Una advertencia es constante a lo largo de su camino: “los pueblos indígenas organizados ya no estamos dispuestos a permitir que nos sigan agrediendo y en esto siempre nos hemos jugado la vida”.

Apenas el domingo pasado, al salir de Santa María Ostula, en Michoacán, la prensa que acompaña su caravana fue agredida por un grupo armado que despojó a los periodistas de sus cámaras de sus equipos de trabajo, ella, el CIG, el CNI, conocen los riesgos, pero no se arredran.

En este paso político, los pueblos indígenas se juegan la vida. “De por sí ya ocurre que algunas comunidades han sido violentadas, ha habido muchos muertos, desaparecidos, encarcelados, entonces si nos están matando, ¿que no lo puedan hacer ahora? Los que estamos en este caminar, sabemos lo que nos puede pasar y si vamos luchando por la vida pues implica que varios nos quieran ver fuera de esto. Entonces, igual nos puede pasar saliendo de nuestra casa. ¿Por qué no hacer algo? Y si nos va a pasar algo que sea algo por el bien de todos los demás”.

Aunque constantemente está en la Ciudad de México, la semana pasado tuvo un segundo acto público aquí. El primero fue el pasado 28 de noviembre en la explanada de Rectoría de la Universidad Nacional Autónoma de México (UNAM), en donde fue cobijada por estudiantes y académicos universitarios, algunos de ellos la han acompañado en este recorrido.

En su segundo encuentro público, asistió al Hemiciclo a Juárez para encontrarse con la asamblea de redes delegacionales, sectoriales e individuos y adherentes a la Sexta Declaración de la Selva Lacandona.

Marichuy ha caminado junto a las comunidades indígenas del país, pero también ha visitado ciudades en donde, si bien el apoyo se ha visto limitado, ha encontrado coincidencias que pueden unificarse.

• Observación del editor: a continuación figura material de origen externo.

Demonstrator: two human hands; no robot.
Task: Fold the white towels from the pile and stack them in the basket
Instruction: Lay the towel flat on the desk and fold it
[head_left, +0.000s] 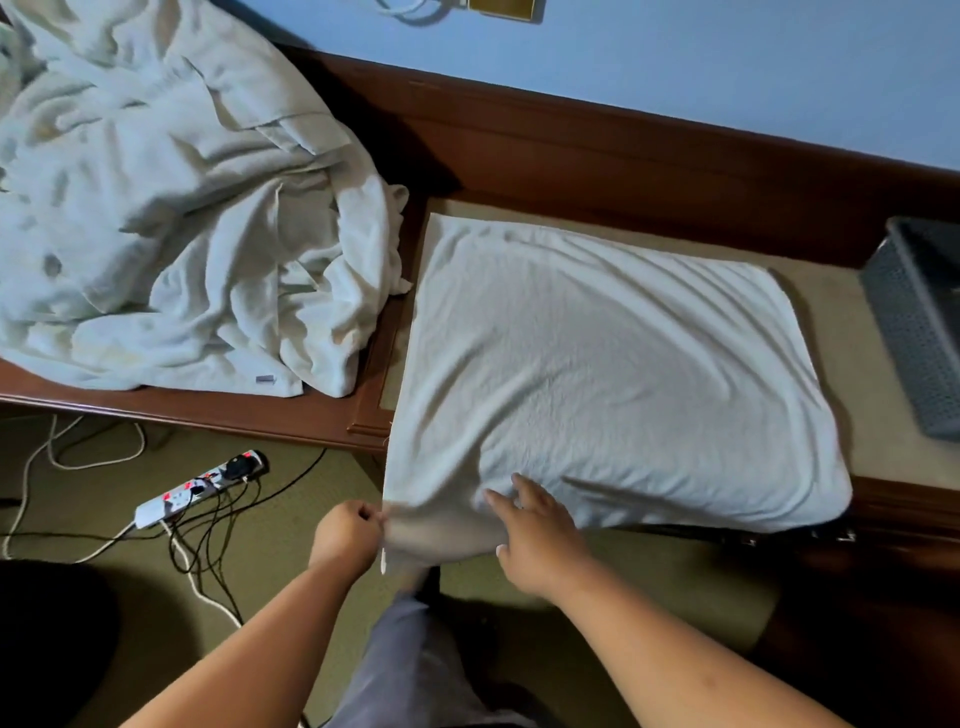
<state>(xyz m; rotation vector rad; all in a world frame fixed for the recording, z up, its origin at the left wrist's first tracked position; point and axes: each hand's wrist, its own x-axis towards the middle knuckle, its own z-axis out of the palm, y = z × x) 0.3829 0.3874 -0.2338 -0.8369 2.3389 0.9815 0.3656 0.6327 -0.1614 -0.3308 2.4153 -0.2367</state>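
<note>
A white towel (597, 364) lies spread, folded over, on the padded bench top, its near edge hanging off the front. My left hand (345, 535) pinches the towel's near left corner with curled fingers. My right hand (535, 535) rests on the near edge of the towel, fingers spread over the cloth and the thumb under the hanging part. The pile of white towels (171, 208) lies crumpled on the wooden surface at the left. The grey basket (919, 322) stands at the right edge of the view, only partly seen.
A dark wooden frame (571, 150) runs along the blue wall behind the bench. On the green carpet below lies a power strip (202, 486) with several cables. My grey trouser leg (415, 665) is at the bottom centre.
</note>
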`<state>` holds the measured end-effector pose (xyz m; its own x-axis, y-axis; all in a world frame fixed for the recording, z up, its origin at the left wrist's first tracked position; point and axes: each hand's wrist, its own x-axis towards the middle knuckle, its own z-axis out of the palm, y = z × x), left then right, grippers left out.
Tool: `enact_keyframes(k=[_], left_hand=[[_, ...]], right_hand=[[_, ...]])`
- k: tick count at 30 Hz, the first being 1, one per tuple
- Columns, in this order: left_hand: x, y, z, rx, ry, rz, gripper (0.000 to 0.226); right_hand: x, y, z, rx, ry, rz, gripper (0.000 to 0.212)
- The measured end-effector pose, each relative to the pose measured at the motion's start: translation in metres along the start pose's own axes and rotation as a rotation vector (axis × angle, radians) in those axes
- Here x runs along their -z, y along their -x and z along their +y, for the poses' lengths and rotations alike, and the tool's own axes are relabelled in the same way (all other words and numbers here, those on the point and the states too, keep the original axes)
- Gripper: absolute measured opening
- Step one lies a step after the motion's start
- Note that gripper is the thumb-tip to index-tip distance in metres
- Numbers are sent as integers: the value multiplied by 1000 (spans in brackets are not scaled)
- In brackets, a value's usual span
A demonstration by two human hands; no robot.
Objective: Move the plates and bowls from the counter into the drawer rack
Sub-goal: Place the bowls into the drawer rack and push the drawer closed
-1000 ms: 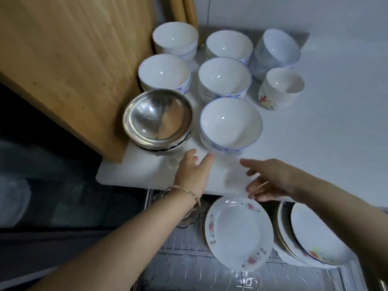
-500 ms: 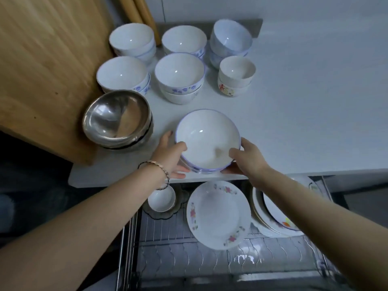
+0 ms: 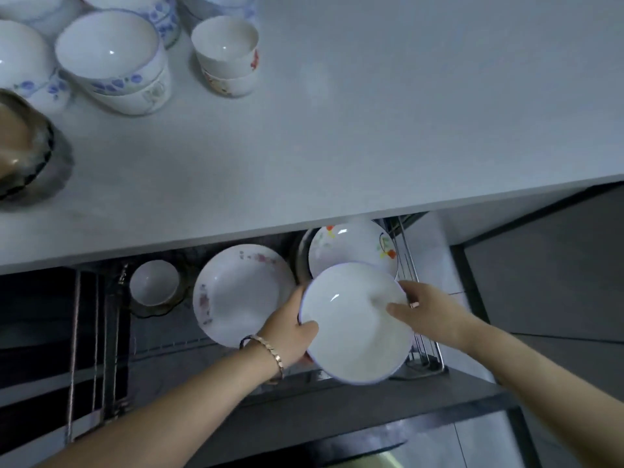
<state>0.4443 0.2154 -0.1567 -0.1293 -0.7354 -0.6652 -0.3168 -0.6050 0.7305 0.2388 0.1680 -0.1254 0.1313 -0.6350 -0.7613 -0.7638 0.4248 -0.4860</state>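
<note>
A large white bowl with a thin blue rim (image 3: 351, 329) hangs over the open drawer rack (image 3: 422, 352), below the counter edge. My left hand (image 3: 287, 329) grips its left rim and my right hand (image 3: 425, 312) grips its right rim, thumb inside. In the rack stand a flower-patterned plate (image 3: 236, 292), a stack of plates with a fruit motif (image 3: 354, 246) and a small white bowl (image 3: 153, 282). On the counter (image 3: 337, 130) remain several white bowls, such as a blue-flowered stack (image 3: 111, 59), two stacked cups (image 3: 226, 55) and a steel bowl (image 3: 20, 146) at the left edge.
The white counter overhangs the back of the drawer. Chrome rack wires (image 3: 408, 251) rise at the drawer's right side. A dark drawer front (image 3: 371, 396) runs below my hands. Grey cabinet fronts (image 3: 540, 265) lie to the right.
Both hands lifted the blue-rimmed bowl off the counter and brought it down over the rack's right part. The view tilted down toward the drawer.
</note>
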Motion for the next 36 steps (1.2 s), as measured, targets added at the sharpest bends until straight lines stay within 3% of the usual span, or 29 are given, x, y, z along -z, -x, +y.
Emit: enact_keyframes(k=[8,16,27,29,32,34,36], left_hand=[[-99,-49,-53,237,-75,-143,76],[-150,-102,-82,430,-86,-39,73],[-159,-133,-93,546,-79,-69,58],[-147,-141,-85,578,64,68,51],[-124,-155,-83,696,598,336,27],[-115,-161,-87,730,851,388,38],[-111,-168,-88,704,920,390,53]], right_hand=[[-22,-51,95,-99,288,-15,55],[-25,-100,132,-110,380,55,61],[-26,-125,126,-53,610,-6,53],[-27,-130,126,-51,633,-25,50],[-30,-138,126,-60,651,-34,48],[-33,-143,128,-50,665,-40,47],[-37,-150,131,-23,694,-53,45]])
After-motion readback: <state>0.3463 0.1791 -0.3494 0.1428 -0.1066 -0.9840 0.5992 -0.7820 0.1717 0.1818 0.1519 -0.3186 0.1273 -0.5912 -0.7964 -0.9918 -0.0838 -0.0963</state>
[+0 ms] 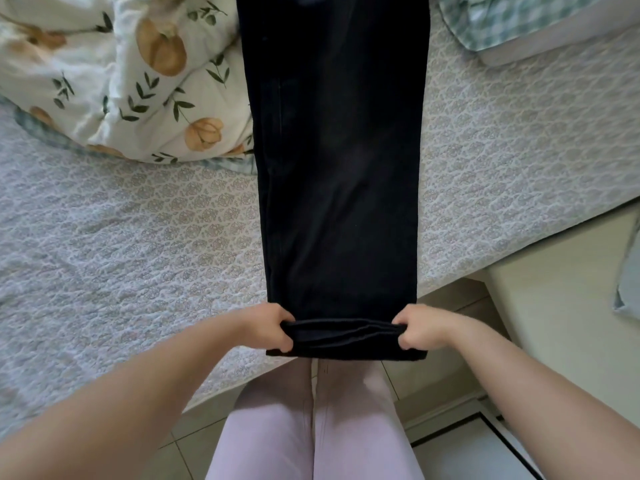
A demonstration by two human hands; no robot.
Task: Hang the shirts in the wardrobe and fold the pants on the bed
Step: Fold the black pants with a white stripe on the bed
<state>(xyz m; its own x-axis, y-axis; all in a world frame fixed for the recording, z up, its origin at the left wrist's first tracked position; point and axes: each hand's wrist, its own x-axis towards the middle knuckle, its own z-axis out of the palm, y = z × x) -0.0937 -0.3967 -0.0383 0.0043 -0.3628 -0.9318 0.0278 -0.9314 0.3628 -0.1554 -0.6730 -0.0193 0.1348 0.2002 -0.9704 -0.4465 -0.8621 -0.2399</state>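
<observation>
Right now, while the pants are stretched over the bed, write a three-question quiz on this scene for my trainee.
1. True or false: the black pants lie in a crumpled heap on the floor.
2. What grips the pants' near end? A) one hand only B) both hands C) neither hand
3. Fill in: left of the pants, on the bed's quilted cover, lies a bunched ____ duvet.
Key: 1 false, they lie stretched flat along the bed. 2 B, the left hand and right hand each grip a corner. 3 floral.
</observation>
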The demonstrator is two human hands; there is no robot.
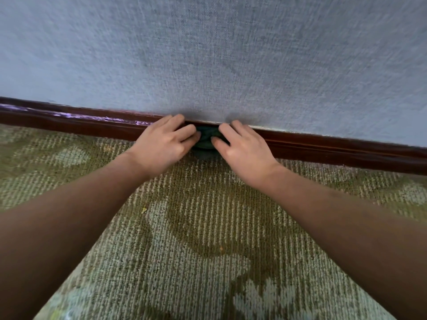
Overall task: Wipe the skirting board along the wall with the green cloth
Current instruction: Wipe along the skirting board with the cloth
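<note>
I look down from my head camera at both of my bare forearms, which reach from the lower corners of the frame toward the middle. My left hand [163, 144] and right hand [242, 146] meet just above the centre of the frame, side by side and nearly touching. Between them sits the green cloth [206, 139], bunched into a small dark wad. Only a little of it shows, because my fingers cover most of it. Both hands are curled over the cloth from either side, fingertips pressing it against the skirting board [323, 146]. My left fingers [184, 131] bend down onto the cloth's left edge, and my right thumb and fingers close on its right edge. The upper fingertips of both hands reach the top lip of the board where it meets the wall [208, 54].

The skirting board is a dark reddish-brown wooden strip. Its long axis runs across the whole frame, from the left edge at mid height down slightly to the right edge. A pale, scuffed streak [92, 116] marks its upper face on the left part. The cloth lies against the board's front face at the centre of that run. Above the board is a grey, woven-textured wall. Below it, a green and cream patterned carpet [196, 250] fills the lower half of the frame.
</note>
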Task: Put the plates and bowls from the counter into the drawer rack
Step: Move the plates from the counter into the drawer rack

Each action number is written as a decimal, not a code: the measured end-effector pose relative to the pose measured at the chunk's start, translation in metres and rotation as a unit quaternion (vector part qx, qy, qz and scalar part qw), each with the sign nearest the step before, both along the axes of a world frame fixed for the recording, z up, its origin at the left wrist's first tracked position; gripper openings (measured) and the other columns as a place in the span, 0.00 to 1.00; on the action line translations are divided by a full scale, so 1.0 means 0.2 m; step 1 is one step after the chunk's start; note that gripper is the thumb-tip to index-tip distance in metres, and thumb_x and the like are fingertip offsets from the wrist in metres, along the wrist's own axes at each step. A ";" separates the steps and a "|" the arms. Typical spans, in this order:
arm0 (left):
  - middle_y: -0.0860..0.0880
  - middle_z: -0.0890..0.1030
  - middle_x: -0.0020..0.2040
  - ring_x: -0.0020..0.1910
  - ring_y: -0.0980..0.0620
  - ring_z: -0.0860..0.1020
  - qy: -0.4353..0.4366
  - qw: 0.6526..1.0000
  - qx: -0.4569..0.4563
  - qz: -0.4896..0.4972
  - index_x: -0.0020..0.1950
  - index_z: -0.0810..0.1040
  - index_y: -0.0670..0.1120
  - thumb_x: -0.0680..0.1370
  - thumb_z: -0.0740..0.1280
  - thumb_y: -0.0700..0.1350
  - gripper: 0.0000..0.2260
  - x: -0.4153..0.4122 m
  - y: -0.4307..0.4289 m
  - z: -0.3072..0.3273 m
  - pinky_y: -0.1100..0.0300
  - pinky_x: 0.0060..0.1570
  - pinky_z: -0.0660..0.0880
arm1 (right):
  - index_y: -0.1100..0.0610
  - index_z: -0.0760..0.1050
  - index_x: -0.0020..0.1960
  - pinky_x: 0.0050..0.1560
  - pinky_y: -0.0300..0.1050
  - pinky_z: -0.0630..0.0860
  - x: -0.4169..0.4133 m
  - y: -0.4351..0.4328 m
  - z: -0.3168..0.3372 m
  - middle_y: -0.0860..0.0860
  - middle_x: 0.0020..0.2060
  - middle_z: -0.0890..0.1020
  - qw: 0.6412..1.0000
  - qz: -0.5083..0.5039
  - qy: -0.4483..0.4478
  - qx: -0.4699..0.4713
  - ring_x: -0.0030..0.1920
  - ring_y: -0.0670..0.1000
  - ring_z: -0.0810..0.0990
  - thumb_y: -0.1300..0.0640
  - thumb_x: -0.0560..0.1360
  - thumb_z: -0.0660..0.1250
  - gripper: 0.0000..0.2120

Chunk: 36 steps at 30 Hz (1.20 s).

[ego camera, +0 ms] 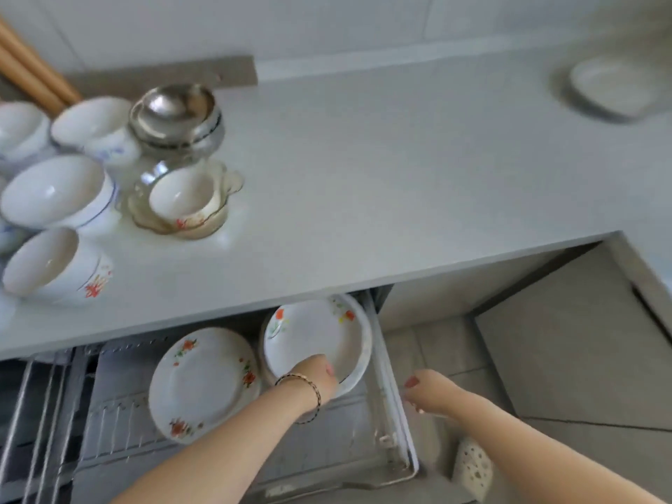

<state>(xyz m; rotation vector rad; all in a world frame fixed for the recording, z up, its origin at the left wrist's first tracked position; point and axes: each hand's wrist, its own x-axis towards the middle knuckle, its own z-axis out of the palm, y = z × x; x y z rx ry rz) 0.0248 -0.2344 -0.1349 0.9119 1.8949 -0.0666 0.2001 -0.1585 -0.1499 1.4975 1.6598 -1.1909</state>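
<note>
head view looks down on my left grip [320,376], fingers curled round the near rim of a flowered plate [309,331] that sits at the right end of the open drawer rack [385,361], under the edge of the surface [363,176]; it seems to lie on at least one other plate, whose rim shows beneath. just left of it a second plate [203,380] with orange flowers leans in the rack, the two rims close or touching, i cannot tell which. my right grip [431,391] hovers just outside the drawer's right wall, fingers loosely bent, holding nothing. on the surface, at the left, stand white bowls [54,192], a stack of steel bowls [174,110], and a glass bowl [218,212] with a white one inside. a far plate [614,87] lies well apart at the right back.
</note>
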 end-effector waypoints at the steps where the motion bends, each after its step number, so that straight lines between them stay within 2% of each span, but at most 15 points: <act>1: 0.47 0.75 0.48 0.47 0.48 0.73 0.001 1.000 0.010 0.008 0.46 0.74 0.49 0.78 0.56 0.42 0.07 0.10 0.09 0.04 0.62 0.49 0.69 | 0.52 0.66 0.32 0.42 0.40 0.71 0.07 0.09 0.07 0.51 0.33 0.73 1.000 0.018 0.006 0.005 0.46 0.51 0.75 0.59 0.77 0.58 0.14; 3: 0.47 0.74 0.39 0.39 0.49 0.73 0.008 0.999 0.027 0.031 0.35 0.71 0.49 0.77 0.55 0.41 0.12 0.32 0.29 0.13 0.64 0.39 0.68 | 0.55 0.74 0.40 0.50 0.40 0.72 0.23 0.28 0.20 0.57 0.43 0.77 0.997 0.073 0.018 0.034 0.56 0.55 0.77 0.60 0.77 0.57 0.11; 4: 0.48 0.69 0.33 0.32 0.50 0.69 0.008 0.998 0.036 0.044 0.30 0.66 0.49 0.76 0.55 0.39 0.15 0.43 0.38 0.17 0.63 0.32 0.64 | 0.60 0.77 0.50 0.55 0.41 0.71 0.32 0.38 0.27 0.60 0.53 0.79 0.994 0.093 0.023 0.054 0.62 0.56 0.75 0.59 0.78 0.56 0.11; 5: 0.48 0.66 0.30 0.28 0.51 0.65 0.004 0.998 0.045 0.054 0.27 0.62 0.49 0.75 0.54 0.37 0.17 0.53 0.48 0.21 0.63 0.30 0.61 | 0.64 0.75 0.60 0.60 0.41 0.70 0.41 0.48 0.34 0.60 0.61 0.77 0.991 0.111 0.028 0.074 0.66 0.56 0.73 0.59 0.79 0.56 0.15; 8: 0.45 0.69 0.33 0.34 0.50 0.69 -0.026 0.992 0.079 0.093 0.27 0.64 0.49 0.72 0.55 0.36 0.15 0.82 0.77 0.36 0.62 0.35 0.64 | 0.65 0.68 0.68 0.66 0.44 0.67 0.66 0.76 0.54 0.59 0.68 0.72 0.983 0.140 0.033 0.116 0.68 0.57 0.70 0.58 0.80 0.55 0.20; 13: 0.46 0.75 0.42 0.40 0.47 0.75 -0.057 0.983 0.116 0.132 0.33 0.67 0.50 0.76 0.55 0.38 0.13 1.12 1.17 0.66 0.65 0.29 0.65 | 0.63 0.70 0.67 0.65 0.47 0.69 0.95 1.17 0.85 0.59 0.66 0.74 0.969 0.147 0.042 0.192 0.67 0.58 0.72 0.58 0.79 0.55 0.19; 16: 0.45 0.75 0.42 0.36 0.48 0.75 -0.046 0.978 0.149 0.140 0.32 0.67 0.49 0.77 0.56 0.38 0.14 1.17 1.39 0.78 0.67 0.28 0.66 | 0.61 0.69 0.68 0.66 0.46 0.68 1.06 1.42 0.99 0.56 0.68 0.72 0.963 0.137 0.043 0.227 0.68 0.57 0.70 0.58 0.79 0.56 0.19; 19: 0.47 0.72 0.38 0.33 0.51 0.71 -0.046 0.976 0.158 0.143 0.34 0.65 0.49 0.78 0.56 0.38 0.13 1.20 1.61 0.87 0.66 0.27 0.62 | 0.61 0.69 0.67 0.65 0.46 0.68 1.17 1.65 1.07 0.56 0.67 0.73 0.959 0.114 0.046 0.254 0.67 0.56 0.71 0.57 0.78 0.57 0.19; 24: 0.49 0.70 0.35 0.39 0.48 0.71 -0.043 0.982 0.139 0.119 0.36 0.64 0.50 0.78 0.55 0.38 0.12 1.25 2.02 0.88 0.65 0.29 0.59 | 0.60 0.71 0.66 0.63 0.45 0.69 1.32 2.02 1.09 0.55 0.65 0.74 0.960 0.065 0.030 0.270 0.66 0.56 0.72 0.56 0.78 0.58 0.18; 27: 0.50 0.68 0.33 0.36 0.49 0.70 -0.058 0.984 0.136 0.102 0.35 0.63 0.51 0.78 0.54 0.37 0.14 1.28 2.31 0.86 0.64 0.29 0.59 | 0.58 0.70 0.67 0.62 0.45 0.70 1.37 2.25 1.02 0.54 0.66 0.74 0.964 0.022 0.026 0.263 0.65 0.55 0.73 0.56 0.78 0.58 0.18; 29: 0.49 0.71 0.34 0.36 0.49 0.72 -0.061 0.986 0.136 0.076 0.34 0.64 0.50 0.78 0.55 0.37 0.13 1.28 2.54 0.82 0.64 0.29 0.60 | 0.57 0.69 0.67 0.60 0.44 0.70 1.39 2.41 0.97 0.54 0.65 0.74 0.966 -0.015 0.024 0.255 0.64 0.55 0.74 0.56 0.78 0.58 0.18; 31: 0.45 0.74 0.41 0.40 0.47 0.75 -0.066 0.987 0.135 0.052 0.41 0.71 0.47 0.77 0.56 0.37 0.09 1.28 2.79 0.78 0.63 0.31 0.63 | 0.57 0.69 0.67 0.61 0.44 0.69 1.40 2.59 0.91 0.54 0.66 0.73 0.966 -0.055 0.021 0.253 0.65 0.54 0.73 0.56 0.78 0.58 0.18; 32: 0.44 0.75 0.46 0.44 0.46 0.76 -0.069 0.987 0.139 0.046 0.49 0.73 0.45 0.77 0.56 0.37 0.07 1.27 2.91 0.75 0.62 0.33 0.66 | 0.57 0.69 0.67 0.61 0.43 0.69 1.40 2.69 0.87 0.54 0.66 0.73 0.964 -0.079 0.019 0.252 0.65 0.54 0.73 0.56 0.78 0.58 0.18; 34: 0.44 0.73 0.51 0.51 0.44 0.79 -0.079 0.987 0.128 0.063 0.66 0.68 0.43 0.76 0.58 0.38 0.17 1.27 3.13 0.68 0.60 0.42 0.71 | 0.57 0.68 0.68 0.61 0.43 0.69 1.40 2.87 0.81 0.54 0.66 0.73 0.961 -0.126 0.016 0.246 0.65 0.54 0.73 0.56 0.78 0.58 0.19; 36: 0.44 0.72 0.52 0.51 0.45 0.79 -0.098 0.984 0.111 0.096 0.70 0.61 0.43 0.76 0.58 0.38 0.22 1.27 3.32 0.61 0.59 0.47 0.73 | 0.58 0.66 0.70 0.60 0.43 0.70 1.40 3.03 0.76 0.55 0.66 0.73 0.953 -0.183 0.010 0.241 0.65 0.55 0.73 0.56 0.78 0.58 0.20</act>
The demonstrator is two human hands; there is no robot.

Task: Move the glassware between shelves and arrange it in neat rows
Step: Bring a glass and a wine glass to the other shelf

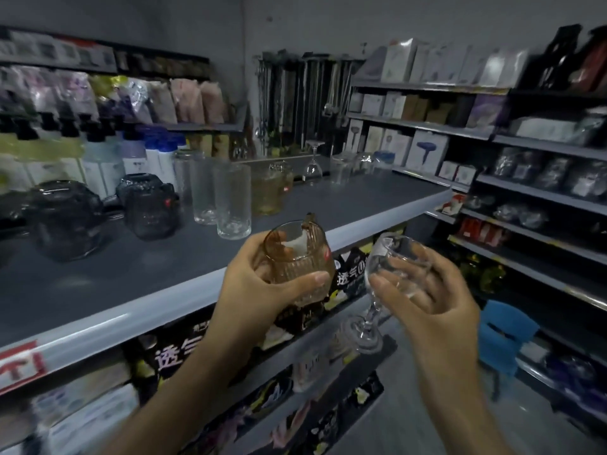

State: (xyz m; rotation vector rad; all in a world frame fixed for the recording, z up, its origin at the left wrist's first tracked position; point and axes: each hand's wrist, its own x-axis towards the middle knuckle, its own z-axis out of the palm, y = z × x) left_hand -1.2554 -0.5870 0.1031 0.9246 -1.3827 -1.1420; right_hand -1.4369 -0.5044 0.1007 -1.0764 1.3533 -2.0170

“Pueden hacer cualquier chuecura, cualquier jugada, nos van a poner trabas pero eso no importa, vamos a seguir construyendo algo que nos hemos propuesto y por eso lo hemos dicho de los votos, voten o no voten lo importante es la organización desde abajo, conforme los principios del EZLN”.

María de Jesús Patricio Martínez deja muy claro que ella es la vocera de los pueblos, que las decisiones son de la totalidad de los concejales que conforman el Concejo Indígena de Gobierno y mira que la situación de los pueblos es mucho más agresiva ahora, hay más muertos, desaparecidos, encarcelados, más destrucción en su territorio.

El trabajo de María de Jesús se intensifica, ya falta menos de un mes para que concluya el plazo para la recolección de firmas y pueda aparecer en la boleta electoral y, aunque este camino es cuesta arriba, asegura que después del 2018 debe quedar una fuerte organización desde abajo, un movimiento articulado con más sectores de la sociedad civil que coincidan en que en este proyecto “tenemos que darnos la mano y articularnos para poder derribar juntos a este sistema”.